TL;DR: This guide details the 7 essential steps for designing a cloud-native application ready for Kubernetes. You'll learn how to structure your microservices, optimize Docker images, configure resources, manage secrets, implement health checks, and prepare observability. Each step includes verifiable commands and common errors to avoid.
Developers who want to master these skills follow the LFD459 Kubernetes for Application Developers training.
Prerequisites: What You Need Before Starting
Before designing your application for Kubernetes, validate these technical prerequisites:
# Check Docker
docker --version
# Expected output: Docker version 24.x or higher
# Check kubectl
kubectl version --client
# Expected output: Client Version: v1.29.x
# Check cluster access
kubectl cluster-info
# Expected output: Kubernetes control plane is running at https://...
Required skills:
- Mastery of Docker and multi-stage Dockerfiles
- Understanding of Kubernetes concepts (Pods, Deployments, Services)
- Familiarity with YAML and Kubernetes manifests
If you're a beginner, first check the Kubernetes application development section to acquire fundamentals.
Step 1: How to Apply Cloud-Native Design Principles?
Kubernetes cloud-native development relies on precise architectural principles.

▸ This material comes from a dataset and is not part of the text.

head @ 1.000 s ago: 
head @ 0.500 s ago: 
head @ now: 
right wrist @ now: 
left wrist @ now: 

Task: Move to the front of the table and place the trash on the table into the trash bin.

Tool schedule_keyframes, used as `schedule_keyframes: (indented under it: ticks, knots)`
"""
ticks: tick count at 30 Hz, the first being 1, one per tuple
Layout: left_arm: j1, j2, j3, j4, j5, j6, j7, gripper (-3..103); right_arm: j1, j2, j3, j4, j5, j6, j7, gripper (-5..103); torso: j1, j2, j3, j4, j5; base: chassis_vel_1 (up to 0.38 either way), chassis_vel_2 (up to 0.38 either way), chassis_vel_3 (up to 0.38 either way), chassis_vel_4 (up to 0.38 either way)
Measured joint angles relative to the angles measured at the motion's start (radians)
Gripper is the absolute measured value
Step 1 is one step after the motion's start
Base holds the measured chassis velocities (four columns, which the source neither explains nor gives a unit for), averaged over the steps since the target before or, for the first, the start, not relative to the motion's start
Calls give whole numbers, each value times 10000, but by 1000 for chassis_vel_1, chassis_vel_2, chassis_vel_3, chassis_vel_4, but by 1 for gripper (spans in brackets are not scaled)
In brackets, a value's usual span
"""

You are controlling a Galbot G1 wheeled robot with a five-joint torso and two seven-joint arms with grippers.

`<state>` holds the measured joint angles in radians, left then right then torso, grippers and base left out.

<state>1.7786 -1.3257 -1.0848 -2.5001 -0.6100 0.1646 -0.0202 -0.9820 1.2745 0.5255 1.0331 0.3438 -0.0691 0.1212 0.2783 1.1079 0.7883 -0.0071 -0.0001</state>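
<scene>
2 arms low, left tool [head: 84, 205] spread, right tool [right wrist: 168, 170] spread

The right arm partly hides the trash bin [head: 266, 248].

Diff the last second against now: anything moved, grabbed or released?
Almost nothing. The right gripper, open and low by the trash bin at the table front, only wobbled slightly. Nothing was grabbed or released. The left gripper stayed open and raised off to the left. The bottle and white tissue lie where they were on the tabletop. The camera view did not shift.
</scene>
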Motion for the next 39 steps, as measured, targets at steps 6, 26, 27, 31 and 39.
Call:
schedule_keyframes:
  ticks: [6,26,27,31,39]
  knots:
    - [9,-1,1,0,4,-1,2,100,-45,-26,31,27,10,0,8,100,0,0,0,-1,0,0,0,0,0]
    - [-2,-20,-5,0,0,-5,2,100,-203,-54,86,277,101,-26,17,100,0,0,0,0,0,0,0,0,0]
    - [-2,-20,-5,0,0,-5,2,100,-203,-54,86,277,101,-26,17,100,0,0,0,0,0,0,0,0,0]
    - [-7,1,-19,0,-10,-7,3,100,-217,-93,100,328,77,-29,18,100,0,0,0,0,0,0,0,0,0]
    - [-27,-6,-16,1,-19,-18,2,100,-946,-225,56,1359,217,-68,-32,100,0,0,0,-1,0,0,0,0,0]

The 12 Factors Adapted to Kubernetes
Kubernetes container architecture is based on the 12-Factor methodology:
| Factor | Kubernetes Application | Implementation |
|---|---|---|
| Codebase | One repo per microservice | Git + CI/CD |
| Config | Externalize configuration | ConfigMaps, Secrets |
| Backing services | Attachable services | Kubernetes Services |
| Processes | Stateless | Ephemeral Pods |
| Port binding | Self-contained | containerPort |
| Logs | Stdout/stderr | Centralized collection |
# Example: properly designed stateless application
apiVersion: apps/v1
kind: Deployment
metadata:
name: api-service
spec:
replicas: 3
selector:
matchLabels:
app: api-service
template:
spec:
containers:
- name: api
image: myapp/api:v1.2.0
ports:
- containerPort: 8080
env:
- name: DATABASE_URL
valueFrom:
secretKeyRef:
name: db-credentials
key: url
Remember: A cloud-native application never stores state locally. All persistence goes through external services (databases, caches, object storage).
Step 2: How to Structure the Application as Microservices?
According to CNCF Research 2025, 59% of organizations now develop the majority of their applications as cloud-native. This transition requires rigorous structuring.
Define Service Boundaries
A microservice is an independently deployable unit that encapsulates a single business functionality. Each service has its own database and communicates via APIs.
# Recommended project structure
tree ./kubernetes-app
# Expected output:
# kubernetes-app/
# ├── services/
# │ ├── api-gateway/
# │ │ ├── Dockerfile
# │ │ ├── k8s/
# │ │ │ ├── deployment.yaml
# │ │ │ └── service.yaml
# │ │ └── src/
# │ ├── user-service/
# │ └── order-service/
# ├── charts/
# │ └── app/
# └── skaffold.yaml
Configure Inter-Service Communication
# Service discovery via Kubernetes DNS
apiVersion: v1
kind: Service
metadata:
name: user-service
spec:
selector:
app: user-service
ports:
- port: 80
targetPort: 8080
---
# The api-gateway service can call: http://user-service.default.svc.cluster.local
For deeper configuration management, see ConfigMaps and Secrets Kubernetes: configuration best practices.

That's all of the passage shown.